Record p-11B fusion achieved; a good reason to celebrate with a bar of chocolate

In this purple target chamber, interestingly named Milka (and also colored as the Milka cow, see photo), a research team led by Christine Labaune at the Ecole Polytechnique in Palaiseau, France, fuse protons and boron-11 nuclei using a laser-accelerated proton beam and high-intensity laser pulse.

In the October-2013 edition of Nature Communications, they reported a new record fusion rate: an estimated 80 million fusion reactions during the 1.5 nanoseconds that the laser fired, which is at least 100 times more than any previous proton-boron experiment.

Experimental chamber in which the proton-boron fusion occured (Click to enlarge)

No harmful neutrons

One of the big challenges in fusion energy research is to cope with neutrons released from deuterium-tritium (D-T) reactions in a fusion reactor.

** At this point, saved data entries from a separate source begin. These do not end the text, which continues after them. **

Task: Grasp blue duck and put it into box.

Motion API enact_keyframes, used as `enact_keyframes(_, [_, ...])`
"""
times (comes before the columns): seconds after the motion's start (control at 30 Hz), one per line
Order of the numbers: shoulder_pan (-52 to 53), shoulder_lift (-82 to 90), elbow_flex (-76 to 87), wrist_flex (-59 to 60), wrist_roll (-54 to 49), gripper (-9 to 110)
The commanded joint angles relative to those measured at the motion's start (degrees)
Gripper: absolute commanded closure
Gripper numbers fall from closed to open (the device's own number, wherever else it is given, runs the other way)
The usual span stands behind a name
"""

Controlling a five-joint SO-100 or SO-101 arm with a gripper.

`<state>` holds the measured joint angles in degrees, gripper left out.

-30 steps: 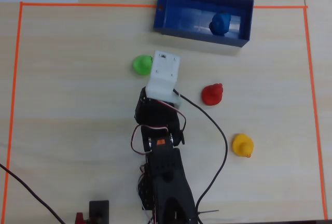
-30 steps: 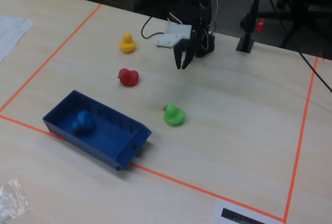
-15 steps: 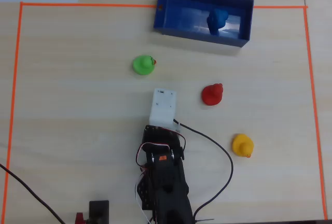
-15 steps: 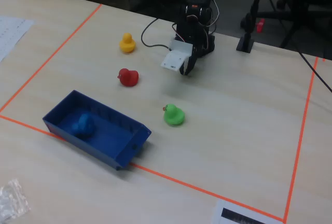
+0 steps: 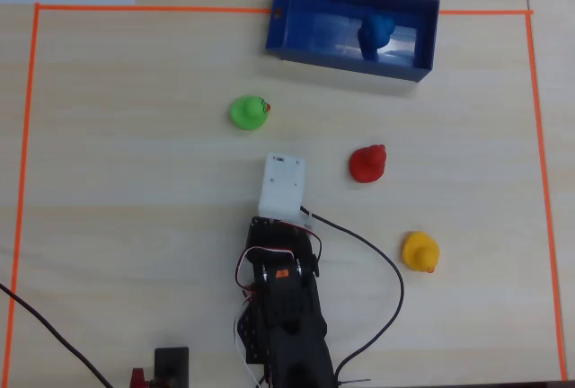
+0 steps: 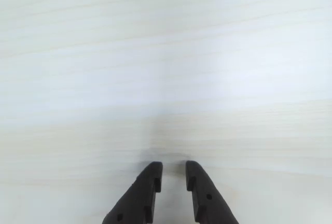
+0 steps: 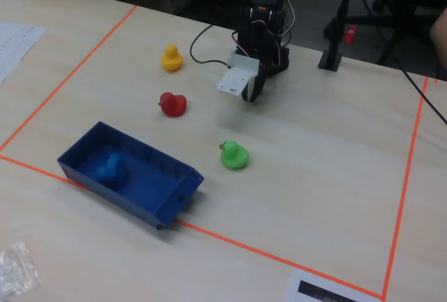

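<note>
The blue duck [image 5: 375,33] lies inside the dark blue box [image 5: 341,57] at the far edge of the taped area, toward the box's right end in the overhead view. In the fixed view the duck [image 7: 112,168] sits in the left half of the box [image 7: 126,200]. My gripper [image 6: 174,169] hangs over bare table, its jaws a narrow gap apart with nothing between them. In the fixed view the gripper [image 7: 251,94] points down close to the arm's base, far from the box. In the overhead view the white wrist mount [image 5: 281,186] hides the fingertips.
A green duck [image 5: 248,112], a red duck [image 5: 367,163] and a yellow duck [image 5: 420,251] stand on the table between the arm and the box. Orange tape [image 5: 27,136] frames the work area. A black cable [image 5: 386,271] loops right of the arm.
</note>
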<state>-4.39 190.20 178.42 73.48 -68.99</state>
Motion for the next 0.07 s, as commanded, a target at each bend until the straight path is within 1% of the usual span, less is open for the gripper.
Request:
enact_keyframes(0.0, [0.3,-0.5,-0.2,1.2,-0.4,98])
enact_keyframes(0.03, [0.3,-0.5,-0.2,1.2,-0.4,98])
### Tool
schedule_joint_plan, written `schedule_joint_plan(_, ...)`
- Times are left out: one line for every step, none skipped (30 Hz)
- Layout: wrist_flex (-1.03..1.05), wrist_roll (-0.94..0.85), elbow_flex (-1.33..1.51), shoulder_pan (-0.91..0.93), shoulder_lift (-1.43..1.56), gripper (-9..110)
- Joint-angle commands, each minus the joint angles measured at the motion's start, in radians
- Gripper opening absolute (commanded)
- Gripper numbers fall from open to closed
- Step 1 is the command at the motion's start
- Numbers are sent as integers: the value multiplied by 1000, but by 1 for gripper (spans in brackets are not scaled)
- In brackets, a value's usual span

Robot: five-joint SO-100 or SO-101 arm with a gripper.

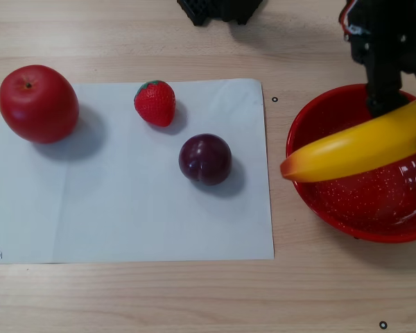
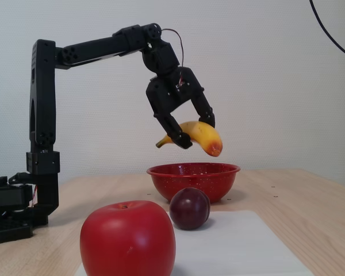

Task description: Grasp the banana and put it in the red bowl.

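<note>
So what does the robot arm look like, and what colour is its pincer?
The arm is all black, built from chunky blocky plastic pieces joined together, rising from a tall black post. The pincer is black too, with two curved fingers. A thin dark wire loops above the wrist, and there is a small red spot near the wrist.

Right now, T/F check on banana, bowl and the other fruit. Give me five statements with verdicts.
1. The gripper holds the banana in the air above the red bowl. True.
2. The banana already lies in the bowl. False: in the fixed view there is clear space between it and the rim.
3. The plum sits on the white sheet. True.
4. The strawberry lies inside the bowl. False: it is on the sheet, between the apple and the plum in the other view.
5. The banana's orange-red end points away from the sheet. False: it points toward it in the other view.
</note>
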Motion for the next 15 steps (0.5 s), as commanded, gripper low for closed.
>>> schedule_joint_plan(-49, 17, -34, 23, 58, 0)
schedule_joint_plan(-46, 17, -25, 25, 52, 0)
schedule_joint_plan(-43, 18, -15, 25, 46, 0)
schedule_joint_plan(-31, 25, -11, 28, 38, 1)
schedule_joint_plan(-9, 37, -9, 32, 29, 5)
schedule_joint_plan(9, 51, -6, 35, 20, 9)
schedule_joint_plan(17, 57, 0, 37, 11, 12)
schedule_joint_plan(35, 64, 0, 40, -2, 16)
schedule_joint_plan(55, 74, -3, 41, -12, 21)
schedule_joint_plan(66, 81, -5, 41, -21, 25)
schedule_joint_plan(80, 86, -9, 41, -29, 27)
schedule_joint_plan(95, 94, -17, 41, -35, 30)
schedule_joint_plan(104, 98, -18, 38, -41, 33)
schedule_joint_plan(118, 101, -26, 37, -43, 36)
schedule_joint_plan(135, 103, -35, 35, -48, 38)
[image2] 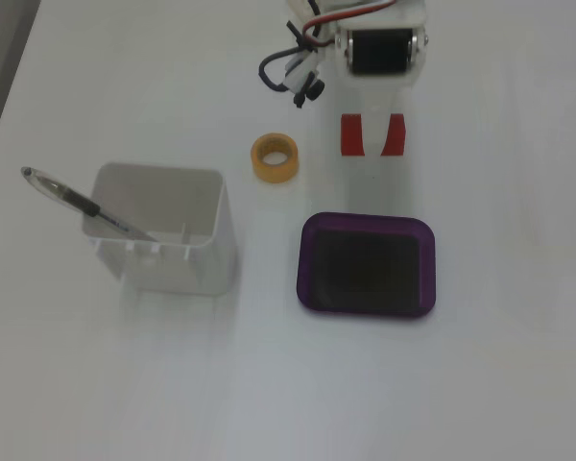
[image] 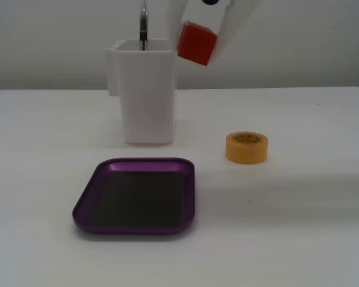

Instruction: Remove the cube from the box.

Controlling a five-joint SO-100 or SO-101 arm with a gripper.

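Note:
The red cube (image: 196, 43) is held high above the table between the white fingers of my gripper (image: 201, 42). In a fixed view from above, the cube (image2: 351, 134) shows as two red strips either side of a white finger, and the gripper (image2: 372, 136) is shut on it. The purple box (image: 90, 194) lies flat on the table with a bare dark bottom. From above, the box (image2: 307, 264) lies just in front of the gripper, and the cube is outside its rim.
A tall white container (image: 146, 95) with a pen (image: 143, 27) stands behind the box; from above the container (image2: 187, 254) is left of the box. A yellow tape roll (image: 246, 147) lies right of the container, also seen from above (image2: 275, 157). Cables (image2: 293, 72) hang by the arm.

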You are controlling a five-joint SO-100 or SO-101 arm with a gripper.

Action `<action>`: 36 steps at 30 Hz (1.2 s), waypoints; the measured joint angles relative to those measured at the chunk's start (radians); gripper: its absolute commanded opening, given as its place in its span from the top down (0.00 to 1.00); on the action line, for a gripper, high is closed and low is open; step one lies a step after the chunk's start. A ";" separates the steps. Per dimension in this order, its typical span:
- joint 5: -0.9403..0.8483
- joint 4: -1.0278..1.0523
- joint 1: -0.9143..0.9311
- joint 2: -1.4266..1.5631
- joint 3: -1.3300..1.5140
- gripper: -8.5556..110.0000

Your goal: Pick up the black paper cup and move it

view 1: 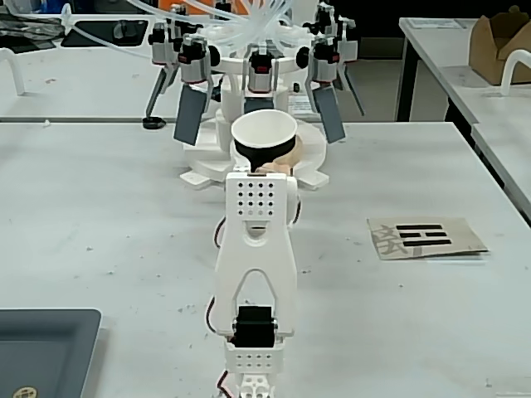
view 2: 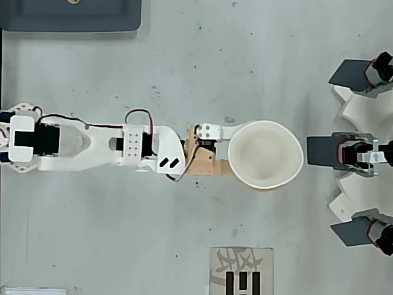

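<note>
The black paper cup stands upright with its white inside facing up, past the end of the arm; only a band of black wall shows under its rim in the fixed view. From overhead the cup has a slightly oval rim. My gripper hugs the cup's sides, and a tan finger peeks out at the rim's lower edge. The fingertips are mostly hidden under the cup. In the fixed view the gripper sits just below the cup. Whether the cup rests on the table cannot be told.
Just beyond the cup stands a white device with several dark paddles pointing at it. A grey tray lies beside the arm's base. A paper card with black marks lies to the right in the fixed view.
</note>
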 measured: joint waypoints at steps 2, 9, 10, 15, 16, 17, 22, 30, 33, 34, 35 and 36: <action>0.000 0.000 0.000 0.000 0.000 0.87; 0.000 0.017 0.000 0.000 0.000 0.87; 0.000 0.017 0.000 0.000 0.000 0.87; 0.000 0.020 0.000 0.000 0.000 0.88; 0.000 0.029 0.000 0.000 0.000 0.88; 0.000 0.038 0.000 0.000 0.000 0.88; 0.000 0.054 0.000 0.000 0.000 0.87; -0.011 0.054 0.000 0.000 0.000 0.87; -0.012 0.054 0.000 0.000 0.000 0.87; -0.012 0.054 0.000 0.000 0.000 0.87; -0.012 0.054 0.000 0.000 0.000 0.87; -0.014 0.054 0.000 0.000 0.000 0.87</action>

Neutrons can make ordinary materials radioactive, and their energy is difficult to capture. As an alternative, the research team behind Milka focuses on fusion reactions between protons and boron-11 nuclei, which released alpha (helium) particles, but no harmful neutrons.

New laser technology put in action against the lower cross section

Proton-boron fusion reactions however require much higher temperature to ignite than D-T reactions designed for ITER and the National Ignition Facility and even at these higher temperatures the p-B cross section is lower. The methods of the D-T research facilities to heat and crush hydrogen in the hopes of creating a self-sustaining burn, can unfortunately not be directly applied when using proton-boron fuel.

Fortunately, the advance and rise of high-intensity pulse lasers technology makes it possible to adopt a different approach that creates extreme states of matter under conditions far from thermal equilibrium. This relaxes the equilibrium requirement and allows us to widen the range of isotopes that can be used as fusion fuels, e.g. to proton-boron.

The two-laser setup

The record was achieved by using a two-laser system (see image below). One laser ("Nano pulse" at the bottom in the image below) creates a short-lived boron plasma, by heating boron atoms from a boron sample. The other laser ("Pico pulse" on the left in the image below) is used to accelerate protons from an Aluminium target which then smash into the boron nuclei, fuse together and release Beryllium and Helium nuclei.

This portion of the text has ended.